Key methodological takeaway (Figure 4; Section 7.1): “Increasing samples from 0 to 4,000 yields only ~200 unique ideas after deduplication; the non-duplicate rate rapidly decays, revealing a diversity ceiling.”
Key evaluation takeaway (Table 11; Section 7.2): “Best LLM evaluator reaches 53.3% agreement on balanced top/bottom identification—below human–human agreement of 56.1%—so automated reviewers are not yet dependable for ideation quality.”
Definitions used above:
- RAG (retrieval-augmented generation): augmenting prompts with retrieved documents to ground and diversify generation.

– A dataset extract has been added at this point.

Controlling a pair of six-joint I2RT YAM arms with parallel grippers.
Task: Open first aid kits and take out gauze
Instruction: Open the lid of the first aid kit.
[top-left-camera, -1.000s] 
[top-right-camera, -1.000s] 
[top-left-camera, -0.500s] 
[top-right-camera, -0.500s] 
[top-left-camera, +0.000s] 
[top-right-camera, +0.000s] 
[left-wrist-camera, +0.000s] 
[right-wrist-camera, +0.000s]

- Swiss-system tournament: iterative pairing of items with similar scores for repeated pairwise comparisons; cumulative wins approximate a ranking.
- Bonferroni correction: a multiple-comparison adjustment that lowers the per-test significance threshold to control false positives.
- Linear mixed-effects model: a regression that models fixed effects (e.g., condition) while accounting for random effects (e.g., differences among reviewers, topics, or ideas).
Overall, this paper delivers a careful, data-backed answer to a high-stakes question and identifies concrete technical obstacles—diversity limits and unreliable self-evaluation—that future “AI research agents” must overcome.